Hearing that a receiver may be appointed can be daunting for any UK company director. The prospect of losing control over company assets is stressful and confusing, particularly given how quickly the process can unfold. Receivership is a mechanism used by secured creditors to enforce their security and recover debts, often leading to immediate and significant changes in how a company operates. 

Understanding the basics of receivership early is crucial, as it allows directors to respond appropriately and seek professional support where necessary.

Receivership

Overview of Receivership in the UK

Receivership in the UK occurs when a secured creditor enforces its security by appointing a receiver to take control of specific charged assets. The purpose is to realise those assets and apply the proceeds toward repayment of the secured debt. Unlike administration or liquidation, receivership does not necessarily involve the insolvency or dissolution of the company itself, which remains legally intact.

A receiver is often appointed out of court under powers contained in a debenture or mortgage deed, but receivers can also be appointed by the court in certain circumstances.
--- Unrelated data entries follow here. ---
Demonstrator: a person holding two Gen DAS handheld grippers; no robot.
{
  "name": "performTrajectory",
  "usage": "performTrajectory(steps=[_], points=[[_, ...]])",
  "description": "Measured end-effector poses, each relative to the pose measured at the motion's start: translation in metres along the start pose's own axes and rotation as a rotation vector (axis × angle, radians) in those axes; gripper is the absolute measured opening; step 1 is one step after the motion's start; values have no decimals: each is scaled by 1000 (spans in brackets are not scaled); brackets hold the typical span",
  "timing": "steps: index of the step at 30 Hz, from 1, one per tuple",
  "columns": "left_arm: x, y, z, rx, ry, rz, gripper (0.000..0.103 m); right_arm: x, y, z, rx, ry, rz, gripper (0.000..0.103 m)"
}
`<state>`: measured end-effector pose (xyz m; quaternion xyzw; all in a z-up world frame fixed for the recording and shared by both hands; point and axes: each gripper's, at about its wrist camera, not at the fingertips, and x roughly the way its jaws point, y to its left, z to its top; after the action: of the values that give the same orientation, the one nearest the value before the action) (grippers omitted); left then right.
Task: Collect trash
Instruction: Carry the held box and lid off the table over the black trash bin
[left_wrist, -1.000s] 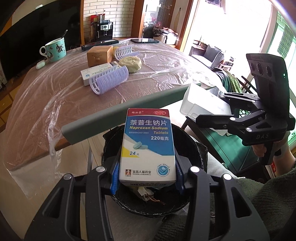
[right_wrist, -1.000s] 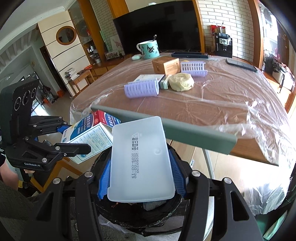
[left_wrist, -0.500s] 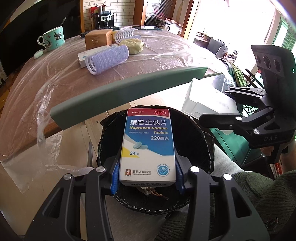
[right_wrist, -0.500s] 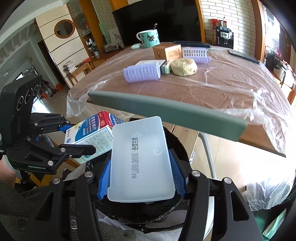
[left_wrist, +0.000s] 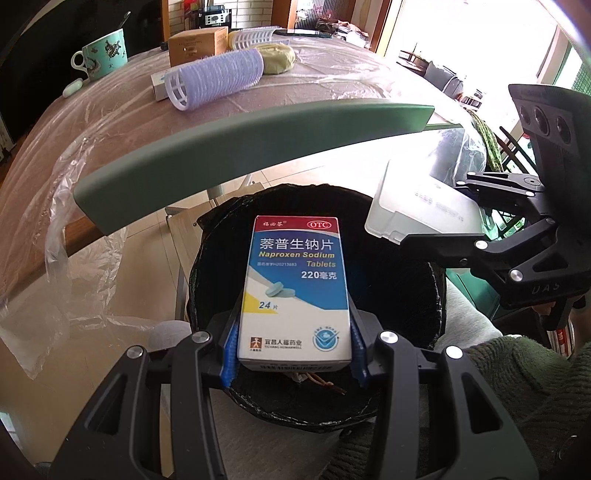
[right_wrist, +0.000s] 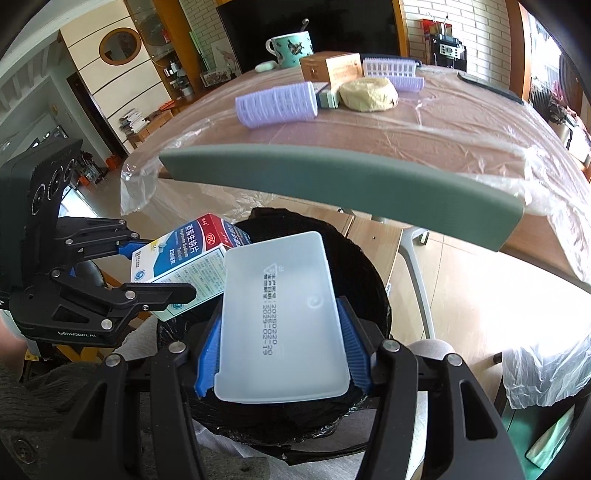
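Note:
My left gripper (left_wrist: 294, 352) is shut on a blue and white tablet box (left_wrist: 295, 284) and holds it over a black-lined trash bin (left_wrist: 399, 295). The same box (right_wrist: 184, 266) shows at the left of the right wrist view. My right gripper (right_wrist: 282, 354) is shut on a translucent white plastic lid (right_wrist: 280, 317), above the same bin (right_wrist: 369, 273). In the left wrist view that lid (left_wrist: 421, 210) hangs at the bin's right rim, held by the right gripper (left_wrist: 443, 236).
A grey-green chair back (left_wrist: 236, 147) arches just beyond the bin. Behind it a plastic-covered table (right_wrist: 461, 122) carries purple hair rollers (right_wrist: 277, 103), a wooden box (right_wrist: 328, 66), a round beige lump (right_wrist: 369, 94) and a mug (right_wrist: 291, 46). A green knitted sleeve (left_wrist: 517, 387) fills the lower right.
Both grippers have sunk toward the bin with their loads, tilting further down. The chair back and table have slid up in both views, and the bin's mouth looms larger.

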<state>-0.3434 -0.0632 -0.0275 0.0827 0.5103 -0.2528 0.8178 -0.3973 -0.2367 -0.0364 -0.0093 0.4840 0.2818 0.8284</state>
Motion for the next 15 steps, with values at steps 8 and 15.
performTrajectory(steps=[8, 15], points=[[14, 4, 0, 0, 26, 13, 47, 13, 0, -5, 7, 33, -3, 56], [23, 8, -1, 1, 43, 27, 47, 22, 0, -7, 10, 54, -2, 56]])
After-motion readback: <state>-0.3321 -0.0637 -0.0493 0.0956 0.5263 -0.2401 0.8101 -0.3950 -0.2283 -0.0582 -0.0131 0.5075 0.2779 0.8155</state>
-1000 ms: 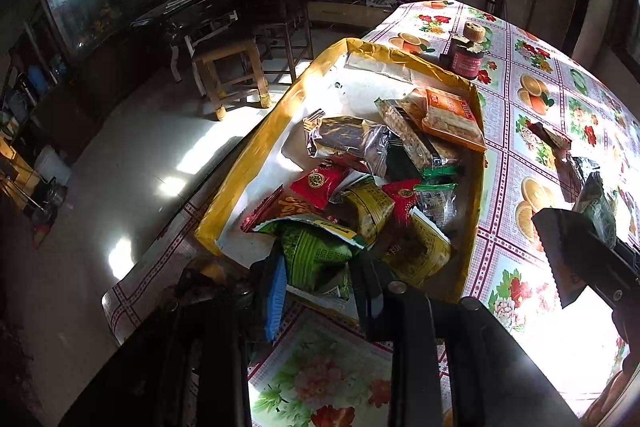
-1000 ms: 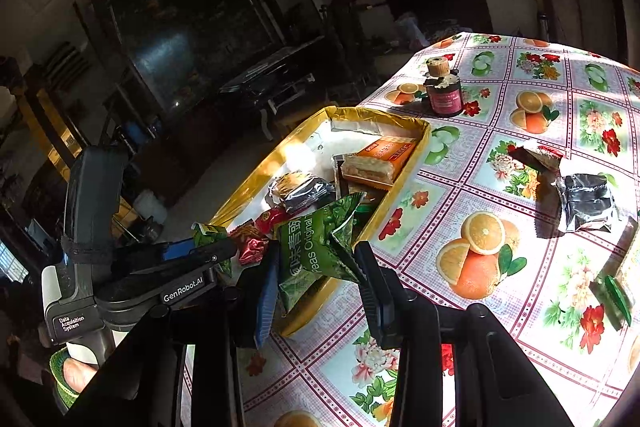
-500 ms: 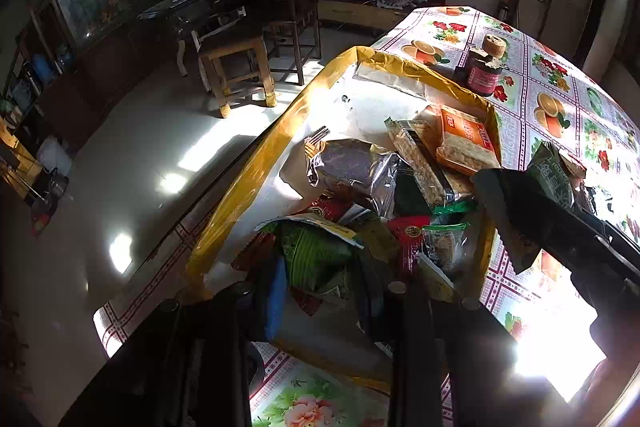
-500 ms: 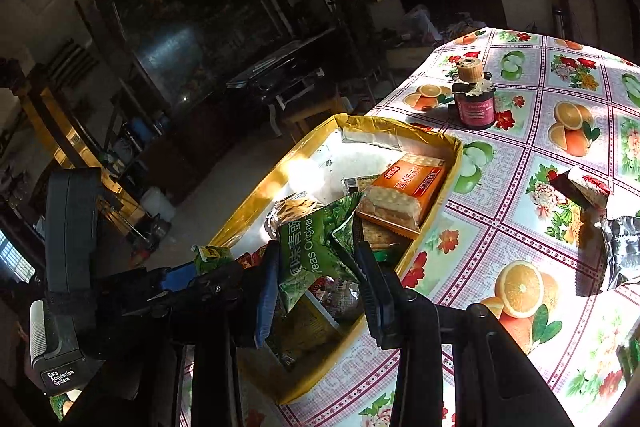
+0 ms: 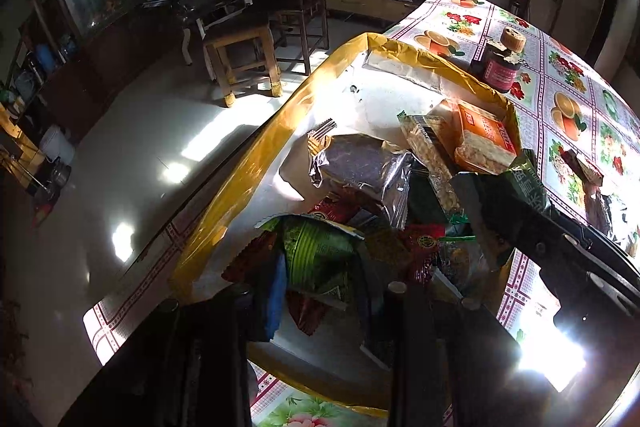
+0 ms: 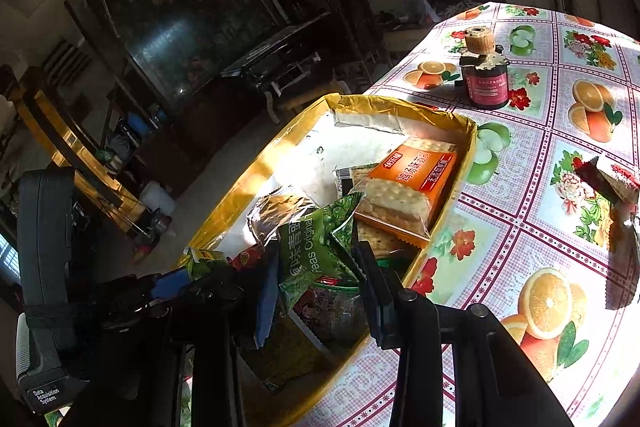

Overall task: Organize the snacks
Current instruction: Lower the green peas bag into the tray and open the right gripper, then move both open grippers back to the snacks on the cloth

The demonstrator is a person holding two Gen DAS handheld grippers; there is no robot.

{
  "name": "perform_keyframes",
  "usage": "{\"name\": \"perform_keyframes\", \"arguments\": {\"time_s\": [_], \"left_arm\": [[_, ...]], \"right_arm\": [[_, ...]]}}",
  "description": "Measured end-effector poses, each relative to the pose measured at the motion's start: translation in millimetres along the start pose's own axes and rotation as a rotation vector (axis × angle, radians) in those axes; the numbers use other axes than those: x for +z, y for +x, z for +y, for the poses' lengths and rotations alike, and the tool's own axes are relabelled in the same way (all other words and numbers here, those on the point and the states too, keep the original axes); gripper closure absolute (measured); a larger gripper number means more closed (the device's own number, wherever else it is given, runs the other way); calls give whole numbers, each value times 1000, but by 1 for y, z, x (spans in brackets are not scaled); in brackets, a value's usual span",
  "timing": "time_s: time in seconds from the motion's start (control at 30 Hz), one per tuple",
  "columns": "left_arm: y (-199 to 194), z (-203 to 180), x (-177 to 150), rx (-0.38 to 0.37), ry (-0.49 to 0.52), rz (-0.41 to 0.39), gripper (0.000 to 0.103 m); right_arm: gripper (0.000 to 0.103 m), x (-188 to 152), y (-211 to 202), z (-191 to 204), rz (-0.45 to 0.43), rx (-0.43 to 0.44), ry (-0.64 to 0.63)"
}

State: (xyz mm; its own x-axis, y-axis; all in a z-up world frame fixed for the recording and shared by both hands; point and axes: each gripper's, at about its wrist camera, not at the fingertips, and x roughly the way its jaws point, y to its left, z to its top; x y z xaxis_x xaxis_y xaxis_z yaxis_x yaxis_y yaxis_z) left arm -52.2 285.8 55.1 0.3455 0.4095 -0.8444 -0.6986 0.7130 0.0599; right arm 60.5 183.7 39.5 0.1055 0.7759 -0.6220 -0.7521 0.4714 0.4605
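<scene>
Green pea bag (image 6: pixel 316 251) is pinched between the right gripper (image 6: pixel 320 283) fingers, hanging over the near end of the yellow box (image 6: pixel 466 163), above the heap inside. Left gripper (image 5: pixel 320 287) is clamped on a second green snack bag (image 5: pixel 316 255), also over the near end of the box, just above the pile. Both grippers crowd that near end, right one coming in from the table side, so little free room there. Far end of the box shows bare white floor, open room. Box sits at the table's left edge; its long left wall runs along the drop to the tiled floor. Inside: orange cracker pack (image 6: pixel 408 183) against the right wall, a long cracker sleeve (image 5: pixel 428 155) beside it, silver foil bag (image 5: pixel 360 163) mid-box, red packets (image 5: pixel 420 247) and more wrappers heaped near the grippers. Beyond the far wall of the box a dark jar (image 6: pixel 484 79) stands upright on the fruit-print tablecloth (image 6: pixel 552 187), apart from the box. A red wrapper (image 6: pixel 608 179) and foil piece lie on the cloth to the right, well apart from the box.
</scene>
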Motion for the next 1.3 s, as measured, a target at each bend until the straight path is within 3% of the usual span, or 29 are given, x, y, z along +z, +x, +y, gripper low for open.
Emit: {"name": "perform_keyframes", "arguments": {"time_s": [0.67, 1.03, 1.17, 1.3], "left_arm": [[25, 1, 16, 29, -37, 25, 74], [26, 1, 17, 26, -47, 31, 73], [16, 5, 16, 25, -54, 18, 67], [5, 9, 15, 18, -63, -4, 58]], "right_arm": [[62, 14, 41, -9, 28, -35, -1], [61, 12, 39, -2, 41, -43, -14], [59, 10, 32, 2, 34, -47, -18], [47, 6, 20, 3, 25, -55, -21]]}}
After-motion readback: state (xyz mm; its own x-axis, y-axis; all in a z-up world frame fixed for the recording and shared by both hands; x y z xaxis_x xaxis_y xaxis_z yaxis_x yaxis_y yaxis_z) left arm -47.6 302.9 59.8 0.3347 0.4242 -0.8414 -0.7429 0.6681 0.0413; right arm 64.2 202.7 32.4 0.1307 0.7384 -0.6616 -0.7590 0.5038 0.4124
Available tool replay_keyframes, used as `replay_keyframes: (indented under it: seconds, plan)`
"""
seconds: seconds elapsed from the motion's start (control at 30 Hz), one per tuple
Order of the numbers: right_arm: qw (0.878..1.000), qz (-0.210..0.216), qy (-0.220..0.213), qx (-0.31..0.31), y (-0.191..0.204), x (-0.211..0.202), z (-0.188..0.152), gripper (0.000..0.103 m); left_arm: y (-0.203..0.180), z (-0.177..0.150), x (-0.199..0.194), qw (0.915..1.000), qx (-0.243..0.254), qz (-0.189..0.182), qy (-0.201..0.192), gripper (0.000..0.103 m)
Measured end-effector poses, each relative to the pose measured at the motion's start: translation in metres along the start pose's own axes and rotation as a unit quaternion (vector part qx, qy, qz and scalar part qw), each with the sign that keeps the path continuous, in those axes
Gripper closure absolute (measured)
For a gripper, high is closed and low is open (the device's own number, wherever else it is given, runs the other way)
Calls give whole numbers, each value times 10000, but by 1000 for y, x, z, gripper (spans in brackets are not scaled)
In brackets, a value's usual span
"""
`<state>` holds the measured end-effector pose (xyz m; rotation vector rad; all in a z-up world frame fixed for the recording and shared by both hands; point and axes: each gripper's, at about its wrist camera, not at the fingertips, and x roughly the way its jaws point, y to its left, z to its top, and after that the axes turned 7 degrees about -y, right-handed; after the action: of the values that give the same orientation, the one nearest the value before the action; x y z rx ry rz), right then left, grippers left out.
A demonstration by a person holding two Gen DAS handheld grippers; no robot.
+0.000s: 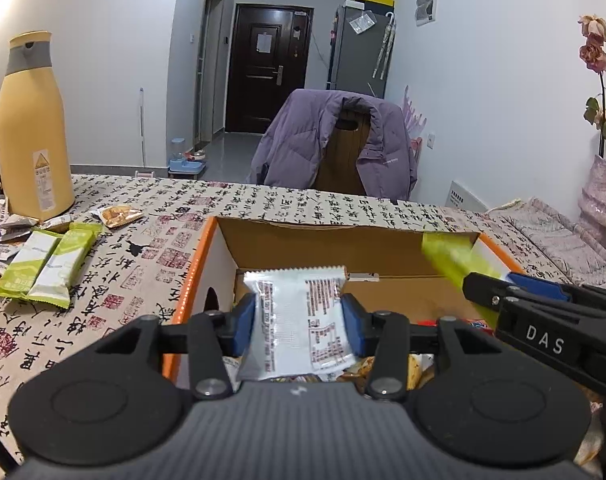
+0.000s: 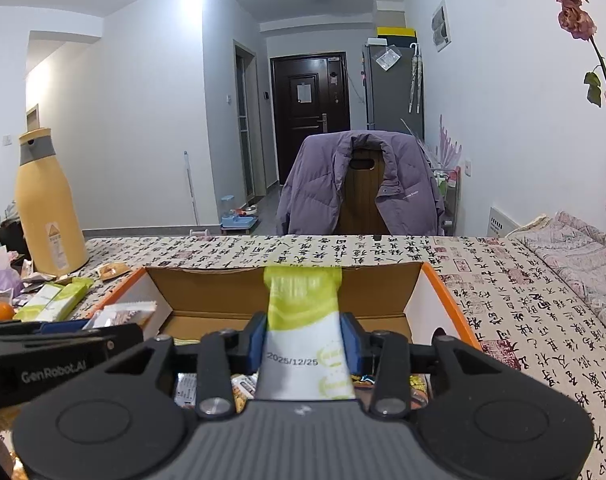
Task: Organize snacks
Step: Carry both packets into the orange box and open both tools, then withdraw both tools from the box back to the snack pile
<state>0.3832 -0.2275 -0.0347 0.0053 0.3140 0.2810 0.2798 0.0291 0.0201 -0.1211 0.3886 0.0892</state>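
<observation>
Left wrist view:
My left tongs (image 1: 299, 322): blue pads against both sides of a silver snack packet (image 1: 299, 316), held above the cardboard box (image 1: 207, 264)
Left of these tongs: two green bars (image 1: 47, 266) on the tablecloth (image 1: 151, 248)

Right wrist view:
My right tongs (image 2: 305, 342): clamped on a green-and-white snack bar (image 2: 303, 320), its top rising over the box's far wall (image 2: 207, 288)
Under these tongs: loose snacks (image 2: 239, 392) in the box
</observation>
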Motion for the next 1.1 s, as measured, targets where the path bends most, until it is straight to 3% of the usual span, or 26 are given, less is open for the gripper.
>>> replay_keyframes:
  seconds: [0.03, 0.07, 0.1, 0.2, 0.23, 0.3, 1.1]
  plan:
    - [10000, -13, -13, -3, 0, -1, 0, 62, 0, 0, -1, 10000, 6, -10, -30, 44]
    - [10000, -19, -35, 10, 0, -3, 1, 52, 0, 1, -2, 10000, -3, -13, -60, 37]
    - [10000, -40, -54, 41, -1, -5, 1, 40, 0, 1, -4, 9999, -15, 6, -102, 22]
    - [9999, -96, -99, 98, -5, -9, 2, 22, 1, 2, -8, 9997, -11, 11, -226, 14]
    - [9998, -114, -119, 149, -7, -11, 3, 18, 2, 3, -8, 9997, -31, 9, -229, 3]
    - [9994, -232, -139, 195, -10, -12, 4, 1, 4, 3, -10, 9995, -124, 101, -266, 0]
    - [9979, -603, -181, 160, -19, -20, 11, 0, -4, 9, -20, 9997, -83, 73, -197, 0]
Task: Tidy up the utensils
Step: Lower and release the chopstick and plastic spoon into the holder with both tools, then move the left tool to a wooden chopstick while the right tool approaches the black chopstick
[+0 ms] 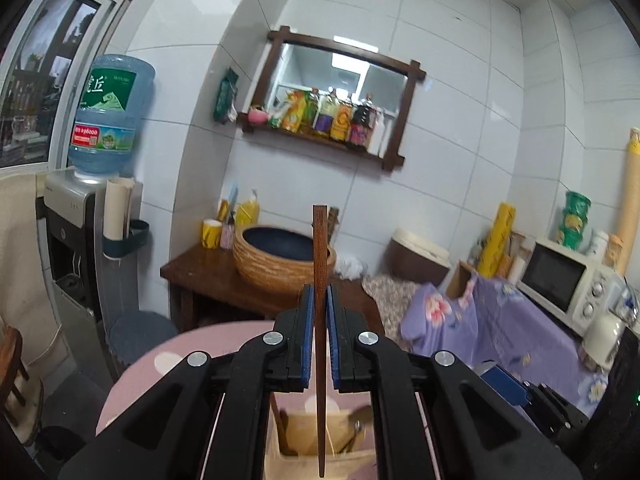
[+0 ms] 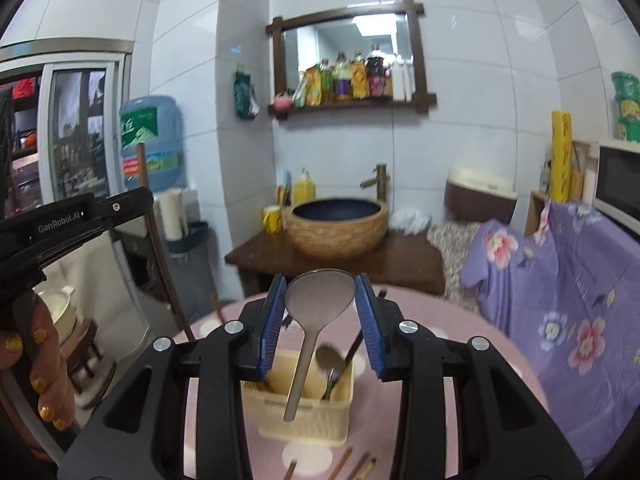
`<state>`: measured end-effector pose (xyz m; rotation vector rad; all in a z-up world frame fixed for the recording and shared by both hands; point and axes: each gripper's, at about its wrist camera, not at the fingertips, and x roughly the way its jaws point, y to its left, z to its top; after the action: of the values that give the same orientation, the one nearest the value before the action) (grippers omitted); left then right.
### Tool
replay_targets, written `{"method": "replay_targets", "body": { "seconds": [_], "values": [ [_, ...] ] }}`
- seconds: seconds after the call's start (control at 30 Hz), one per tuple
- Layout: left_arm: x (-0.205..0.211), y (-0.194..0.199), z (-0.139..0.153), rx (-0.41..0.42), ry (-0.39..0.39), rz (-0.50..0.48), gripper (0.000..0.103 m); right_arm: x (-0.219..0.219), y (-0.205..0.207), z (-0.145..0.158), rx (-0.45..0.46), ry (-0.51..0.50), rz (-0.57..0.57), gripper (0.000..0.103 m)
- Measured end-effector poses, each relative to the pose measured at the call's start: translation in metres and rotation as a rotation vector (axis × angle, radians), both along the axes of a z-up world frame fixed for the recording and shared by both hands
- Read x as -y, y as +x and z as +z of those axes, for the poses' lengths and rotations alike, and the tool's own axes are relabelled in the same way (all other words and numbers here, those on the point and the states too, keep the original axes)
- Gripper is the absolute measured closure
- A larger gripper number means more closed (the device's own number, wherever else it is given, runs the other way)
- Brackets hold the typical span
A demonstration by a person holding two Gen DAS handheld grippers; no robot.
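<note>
— Left gripper?
— Clenched on a dark wooden chopstick, pads pressed to both of its sides. Held upright, square end well above the fingertips, thin end hanging down over the cream utensil basket.

— And the right gripper?
— Grasping a metal spoon by the bowl, blue pads against either edge. Bowl up, handle slanting down in front of the basket, tip level with its front wall.

— Inside the basket?
— A second spoon and some dark-handled pieces standing in the right half; too blurred to name further.

— Around the basket?
— Standing on the round pink table with pale dots. In front of the basket, at the near table edge, more chopsticks lying loose. To the left of the basket, seen from the right wrist, the left gripper's black body with its chopstick, and a hand with gold-painted nails on the grip.

— Beyond the basket?
— Past the table's far edge, a wooden stand bearing a woven-sided basin. Right of that, a purple floral cloth.
</note>
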<state>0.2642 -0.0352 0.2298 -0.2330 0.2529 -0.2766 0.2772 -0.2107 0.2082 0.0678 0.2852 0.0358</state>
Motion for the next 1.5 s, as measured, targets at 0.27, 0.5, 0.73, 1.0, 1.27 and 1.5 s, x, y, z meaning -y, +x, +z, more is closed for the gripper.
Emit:
{"method": "replay_targets", "body": {
  "seconds": [0.27,0.5,0.73,1.0,1.27,1.5],
  "values": [
    [0.014,0.027,-0.043,0.026,0.008,0.075,0.096,-0.01,0.043,-0.04,-0.032,-0.051,-0.072,0.066],
    [0.011,0.032,-0.086,-0.056,0.007,0.051,0.096,-0.012,0.051,-0.086,-0.106,-0.067,-0.069,0.066],
    [0.012,0.03,-0.116,-0.116,0.026,0.019,0.096,-0.012,0.049,-0.116,-0.159,-0.077,-0.064,0.066],
    [0.014,0.032,-0.137,-0.158,0.056,0.004,0.096,-0.007,0.045,-0.133,-0.173,-0.077,-0.062,0.066],
    [0.006,0.009,-0.136,-0.133,0.064,-0.01,0.052,0.006,0.028,-0.136,-0.171,0.002,-0.052,0.052],
    [-0.008,-0.024,-0.151,-0.218,0.051,-0.044,0.029,0.01,-0.011,-0.139,-0.198,0.023,-0.084,0.043]
  ]
}}
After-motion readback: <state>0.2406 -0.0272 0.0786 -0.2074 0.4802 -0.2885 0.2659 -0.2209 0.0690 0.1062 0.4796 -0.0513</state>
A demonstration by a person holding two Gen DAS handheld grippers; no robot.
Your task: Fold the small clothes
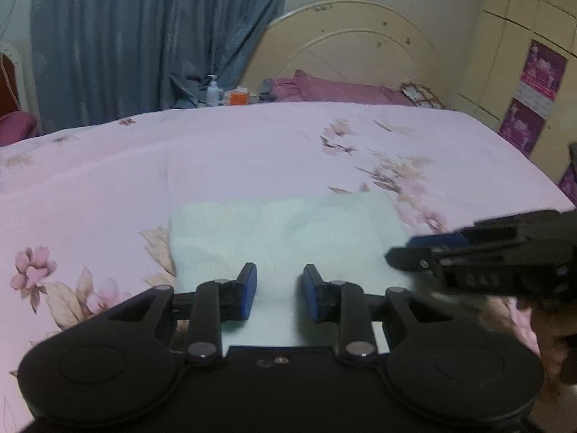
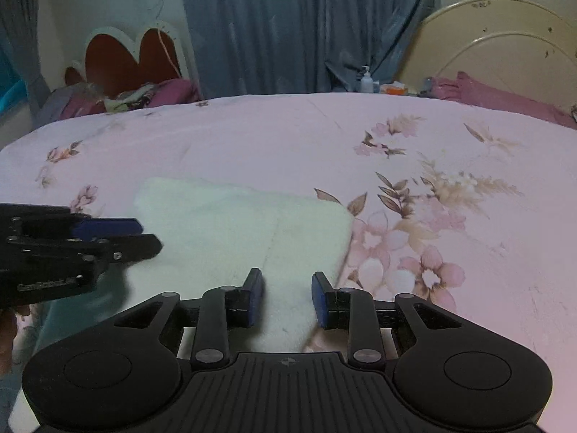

Once appointed, control over the charged assets passes to the receiver, not the directors.

The distinction between receivership and other insolvency procedures is important. Administration is a collective process designed to rescue the company or achieve a better result for creditors as a whole and includes a statutory moratorium. Liquidation involves winding up the company and distributing its assets. Receivership, by contrast, is focused on enforcing a specific creditor’s security rather than restructuring or closing the company.

In many cases, directors remain in office during receivership but lose control over the assets subject to the charge. This can have a major operational impact and may limit the company’s ability to continue trading.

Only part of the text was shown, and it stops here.